§ Goal of the exercise: Search the material below for the word "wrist" and copy every line in which it occurs.

§ Supplied material:
--------
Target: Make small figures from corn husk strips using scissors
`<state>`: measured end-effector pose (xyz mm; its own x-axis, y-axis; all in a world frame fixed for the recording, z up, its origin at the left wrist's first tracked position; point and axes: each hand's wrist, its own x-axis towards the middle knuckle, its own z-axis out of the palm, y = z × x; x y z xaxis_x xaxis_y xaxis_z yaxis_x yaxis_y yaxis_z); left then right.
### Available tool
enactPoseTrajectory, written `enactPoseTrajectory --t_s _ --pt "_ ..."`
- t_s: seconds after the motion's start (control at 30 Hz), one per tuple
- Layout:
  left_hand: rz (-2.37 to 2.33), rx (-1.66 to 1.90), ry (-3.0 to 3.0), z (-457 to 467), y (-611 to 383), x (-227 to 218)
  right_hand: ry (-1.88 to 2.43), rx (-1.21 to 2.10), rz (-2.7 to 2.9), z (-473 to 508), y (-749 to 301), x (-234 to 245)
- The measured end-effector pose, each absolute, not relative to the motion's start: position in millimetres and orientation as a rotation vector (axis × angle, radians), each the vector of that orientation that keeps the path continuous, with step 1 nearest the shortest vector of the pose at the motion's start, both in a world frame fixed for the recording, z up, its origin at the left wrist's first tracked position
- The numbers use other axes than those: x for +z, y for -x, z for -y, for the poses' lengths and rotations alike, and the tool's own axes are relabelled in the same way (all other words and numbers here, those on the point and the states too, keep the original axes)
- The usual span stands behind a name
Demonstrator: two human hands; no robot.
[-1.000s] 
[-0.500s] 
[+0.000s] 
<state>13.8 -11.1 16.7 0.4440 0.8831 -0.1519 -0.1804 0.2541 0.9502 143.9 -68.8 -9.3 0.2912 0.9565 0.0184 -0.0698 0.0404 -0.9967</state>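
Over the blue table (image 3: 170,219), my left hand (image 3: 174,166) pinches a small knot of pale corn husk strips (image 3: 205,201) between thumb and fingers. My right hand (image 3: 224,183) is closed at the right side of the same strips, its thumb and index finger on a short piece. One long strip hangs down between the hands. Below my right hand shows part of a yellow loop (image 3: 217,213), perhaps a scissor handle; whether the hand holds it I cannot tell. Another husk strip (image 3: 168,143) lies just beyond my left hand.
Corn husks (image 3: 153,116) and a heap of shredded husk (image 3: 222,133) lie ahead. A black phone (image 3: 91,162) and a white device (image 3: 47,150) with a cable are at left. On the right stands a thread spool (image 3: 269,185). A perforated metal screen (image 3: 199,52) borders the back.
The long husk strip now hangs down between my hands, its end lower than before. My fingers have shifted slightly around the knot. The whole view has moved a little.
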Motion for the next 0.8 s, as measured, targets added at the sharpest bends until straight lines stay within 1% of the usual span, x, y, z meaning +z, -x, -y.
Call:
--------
§ Written response:
`<state>`: measured end-effector pose (xyz mm; its own x-axis, y-axis; all in a world frame fixed for the recording, z up, its origin at the left wrist's first tracked position; point and axes: each hand's wrist, its own x-axis towards the middle knuckle, its own z-axis out of the palm, y = z × x; x y z xaxis_x xaxis_y xaxis_z yaxis_x yaxis_y yaxis_z); left then right.
- The measured end-effector pose, each absolute, not relative to the motion's start: position in millimetres and orientation as a rotation vector (axis × angle, radians), each the vector of that orientation that keeps the path continuous, with step 1 nearest the shortest vector of the pose at the motion's start, both in a world frame fixed for the recording, z up, its origin at the left wrist's first tracked position

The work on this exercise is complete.